Evaluating the robustness of source code plagiarism detection tools to pervasive plagiarism-hiding modifications
This work identifies a significant robustness gap in current source code plagiarism detection tools, which is a problem for educators trying to detect plagiarism in undergraduate computer science courses. This is an incremental finding.
This paper evaluates 11 source code plagiarism detection tools against pervasive plagiarism-hiding modifications commonly used by undergraduate students. The study found that existing tools are generally not robust to fine-grained structural transformations, though JPlag and Plaggie showed the greatest robustness among those tested.
Source code plagiarism is a common occurrence in undergraduate computer science education.
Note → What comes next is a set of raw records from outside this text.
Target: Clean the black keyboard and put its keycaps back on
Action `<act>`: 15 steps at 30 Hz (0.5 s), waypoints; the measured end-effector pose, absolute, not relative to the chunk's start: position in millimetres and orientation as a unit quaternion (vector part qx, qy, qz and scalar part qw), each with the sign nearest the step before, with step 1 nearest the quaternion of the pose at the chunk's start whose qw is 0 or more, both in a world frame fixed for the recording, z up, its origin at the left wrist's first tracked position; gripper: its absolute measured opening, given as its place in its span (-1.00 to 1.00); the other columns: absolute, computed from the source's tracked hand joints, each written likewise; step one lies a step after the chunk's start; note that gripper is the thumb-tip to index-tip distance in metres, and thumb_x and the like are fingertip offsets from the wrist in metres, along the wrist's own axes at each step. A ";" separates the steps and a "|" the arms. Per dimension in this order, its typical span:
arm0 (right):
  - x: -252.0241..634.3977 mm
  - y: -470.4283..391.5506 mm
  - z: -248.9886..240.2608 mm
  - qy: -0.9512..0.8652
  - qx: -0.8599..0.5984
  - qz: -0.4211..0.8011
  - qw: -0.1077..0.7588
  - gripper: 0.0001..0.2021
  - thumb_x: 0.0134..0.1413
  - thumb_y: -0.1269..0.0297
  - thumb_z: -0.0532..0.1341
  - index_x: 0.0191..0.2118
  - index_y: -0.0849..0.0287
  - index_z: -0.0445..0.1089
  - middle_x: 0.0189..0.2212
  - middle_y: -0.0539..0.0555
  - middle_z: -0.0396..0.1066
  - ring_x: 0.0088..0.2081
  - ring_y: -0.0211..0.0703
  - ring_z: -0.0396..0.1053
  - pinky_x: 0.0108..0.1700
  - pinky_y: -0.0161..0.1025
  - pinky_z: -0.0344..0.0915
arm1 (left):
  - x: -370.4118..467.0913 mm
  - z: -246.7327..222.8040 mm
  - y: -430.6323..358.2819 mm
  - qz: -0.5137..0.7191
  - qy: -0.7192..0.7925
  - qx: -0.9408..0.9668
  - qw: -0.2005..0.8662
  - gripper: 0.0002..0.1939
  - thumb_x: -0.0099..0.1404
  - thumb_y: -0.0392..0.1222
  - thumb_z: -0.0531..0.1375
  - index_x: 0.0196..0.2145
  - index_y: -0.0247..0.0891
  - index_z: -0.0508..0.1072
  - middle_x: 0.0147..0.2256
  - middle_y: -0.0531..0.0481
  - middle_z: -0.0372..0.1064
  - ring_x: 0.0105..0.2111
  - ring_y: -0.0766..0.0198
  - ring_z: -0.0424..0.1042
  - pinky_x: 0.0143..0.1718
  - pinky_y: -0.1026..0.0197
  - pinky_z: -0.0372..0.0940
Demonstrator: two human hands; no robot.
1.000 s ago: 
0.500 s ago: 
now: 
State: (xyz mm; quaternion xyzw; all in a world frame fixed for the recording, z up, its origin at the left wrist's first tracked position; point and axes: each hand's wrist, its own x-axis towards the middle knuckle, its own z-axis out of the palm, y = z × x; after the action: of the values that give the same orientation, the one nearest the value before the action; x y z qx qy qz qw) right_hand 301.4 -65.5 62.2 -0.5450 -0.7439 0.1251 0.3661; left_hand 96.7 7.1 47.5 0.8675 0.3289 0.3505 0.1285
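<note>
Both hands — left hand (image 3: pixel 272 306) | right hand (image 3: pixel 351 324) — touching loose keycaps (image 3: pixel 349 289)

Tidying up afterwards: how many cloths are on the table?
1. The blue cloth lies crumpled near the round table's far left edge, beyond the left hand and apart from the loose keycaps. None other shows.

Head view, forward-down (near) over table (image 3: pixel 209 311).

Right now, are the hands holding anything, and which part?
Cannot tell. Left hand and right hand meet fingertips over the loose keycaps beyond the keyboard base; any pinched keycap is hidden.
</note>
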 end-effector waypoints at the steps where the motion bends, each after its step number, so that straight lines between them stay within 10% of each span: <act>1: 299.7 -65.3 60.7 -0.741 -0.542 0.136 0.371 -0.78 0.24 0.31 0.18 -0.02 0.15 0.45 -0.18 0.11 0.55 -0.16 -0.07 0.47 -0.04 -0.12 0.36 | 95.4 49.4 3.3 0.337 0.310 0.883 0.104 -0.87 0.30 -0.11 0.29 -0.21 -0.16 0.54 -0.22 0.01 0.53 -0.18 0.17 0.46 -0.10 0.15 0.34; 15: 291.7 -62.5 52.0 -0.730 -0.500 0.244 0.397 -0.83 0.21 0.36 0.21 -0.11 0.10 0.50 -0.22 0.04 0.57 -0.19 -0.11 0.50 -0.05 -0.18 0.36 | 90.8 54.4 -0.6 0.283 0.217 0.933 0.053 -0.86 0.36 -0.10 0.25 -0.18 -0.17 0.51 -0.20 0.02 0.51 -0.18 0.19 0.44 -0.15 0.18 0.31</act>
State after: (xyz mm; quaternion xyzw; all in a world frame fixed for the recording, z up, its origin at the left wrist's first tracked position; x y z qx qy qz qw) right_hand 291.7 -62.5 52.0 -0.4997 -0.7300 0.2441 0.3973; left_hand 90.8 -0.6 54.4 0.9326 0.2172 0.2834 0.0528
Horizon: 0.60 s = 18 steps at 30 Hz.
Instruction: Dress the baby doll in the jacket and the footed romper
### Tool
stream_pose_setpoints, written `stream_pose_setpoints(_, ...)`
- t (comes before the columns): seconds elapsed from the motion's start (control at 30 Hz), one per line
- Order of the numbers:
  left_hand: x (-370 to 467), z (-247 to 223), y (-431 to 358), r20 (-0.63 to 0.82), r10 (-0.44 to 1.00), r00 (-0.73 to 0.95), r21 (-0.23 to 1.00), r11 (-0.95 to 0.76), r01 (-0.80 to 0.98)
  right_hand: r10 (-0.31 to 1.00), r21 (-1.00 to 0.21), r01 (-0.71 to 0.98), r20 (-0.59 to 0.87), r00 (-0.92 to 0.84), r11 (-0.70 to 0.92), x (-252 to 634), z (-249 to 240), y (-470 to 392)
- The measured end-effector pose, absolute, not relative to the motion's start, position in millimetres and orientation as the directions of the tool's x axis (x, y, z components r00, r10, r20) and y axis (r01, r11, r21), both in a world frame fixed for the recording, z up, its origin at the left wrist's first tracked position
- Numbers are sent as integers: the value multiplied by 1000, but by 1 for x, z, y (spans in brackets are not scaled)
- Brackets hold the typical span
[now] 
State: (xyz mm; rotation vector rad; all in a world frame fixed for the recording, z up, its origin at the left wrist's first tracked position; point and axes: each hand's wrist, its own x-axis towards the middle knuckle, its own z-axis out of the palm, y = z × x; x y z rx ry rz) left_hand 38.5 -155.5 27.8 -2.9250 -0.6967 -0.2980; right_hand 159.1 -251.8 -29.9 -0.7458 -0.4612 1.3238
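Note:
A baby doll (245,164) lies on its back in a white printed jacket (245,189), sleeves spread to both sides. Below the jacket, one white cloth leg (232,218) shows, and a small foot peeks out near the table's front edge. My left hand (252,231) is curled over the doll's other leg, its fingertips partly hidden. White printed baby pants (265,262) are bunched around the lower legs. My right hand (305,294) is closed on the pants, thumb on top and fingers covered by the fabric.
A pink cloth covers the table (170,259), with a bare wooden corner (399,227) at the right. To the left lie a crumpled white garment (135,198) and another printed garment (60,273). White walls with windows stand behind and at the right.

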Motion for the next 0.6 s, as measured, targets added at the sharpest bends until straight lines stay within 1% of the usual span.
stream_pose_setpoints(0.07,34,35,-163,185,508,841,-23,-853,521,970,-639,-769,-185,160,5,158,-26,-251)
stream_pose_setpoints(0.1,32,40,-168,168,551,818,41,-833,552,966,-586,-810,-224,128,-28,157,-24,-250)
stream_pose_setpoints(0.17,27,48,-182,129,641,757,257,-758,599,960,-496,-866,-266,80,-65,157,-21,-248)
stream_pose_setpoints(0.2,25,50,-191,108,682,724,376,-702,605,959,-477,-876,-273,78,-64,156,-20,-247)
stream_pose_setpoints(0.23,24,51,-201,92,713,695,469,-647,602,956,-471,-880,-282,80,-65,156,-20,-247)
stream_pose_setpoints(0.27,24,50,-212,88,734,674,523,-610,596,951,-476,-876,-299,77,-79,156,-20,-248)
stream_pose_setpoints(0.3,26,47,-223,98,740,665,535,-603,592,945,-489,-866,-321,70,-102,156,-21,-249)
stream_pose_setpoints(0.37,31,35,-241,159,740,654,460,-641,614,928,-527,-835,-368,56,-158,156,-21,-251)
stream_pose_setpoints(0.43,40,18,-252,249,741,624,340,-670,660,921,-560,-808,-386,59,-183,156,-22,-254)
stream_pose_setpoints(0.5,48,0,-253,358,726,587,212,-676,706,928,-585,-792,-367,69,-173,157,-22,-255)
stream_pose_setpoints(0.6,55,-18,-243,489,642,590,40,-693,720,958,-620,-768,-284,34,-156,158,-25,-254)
In order to identify such cases, many source code plagiarism detection tools have been proposed. A source code plagiarism detection tool evaluates pairs of assignment submissions to detect indications of plagiarism. However, a plagiarising student will commonly apply plagiarism-hiding modifications to source code in an attempt to evade detection. Subsequently, prior work has implied that currently available source code plagiarism detection tools are not robust to the application of pervasive plagiarism-hiding modifications. In this article, 11 source code plagiarism detection tools are evaluated for robustness against plagiarism-hiding modifications. The tools are evaluated with data sets of simulated undergraduate plagiarism, constructed with source code modifications representative of undergraduate students. The results of the performed evaluations indicate that currently available source code plagiarism detection tools are not robust against modifications which apply fine-grained transformations to the source code structure. Of the evaluated tools, JPlag and Plaggie demonstrates the greatest robustness to different types of plagiarism-hiding modifications. However, the results also indicate that graph-based tools (specifically those that compare programs as program dependence graphs) show potentially greater robustness to pervasive plagiarism-hiding modifications.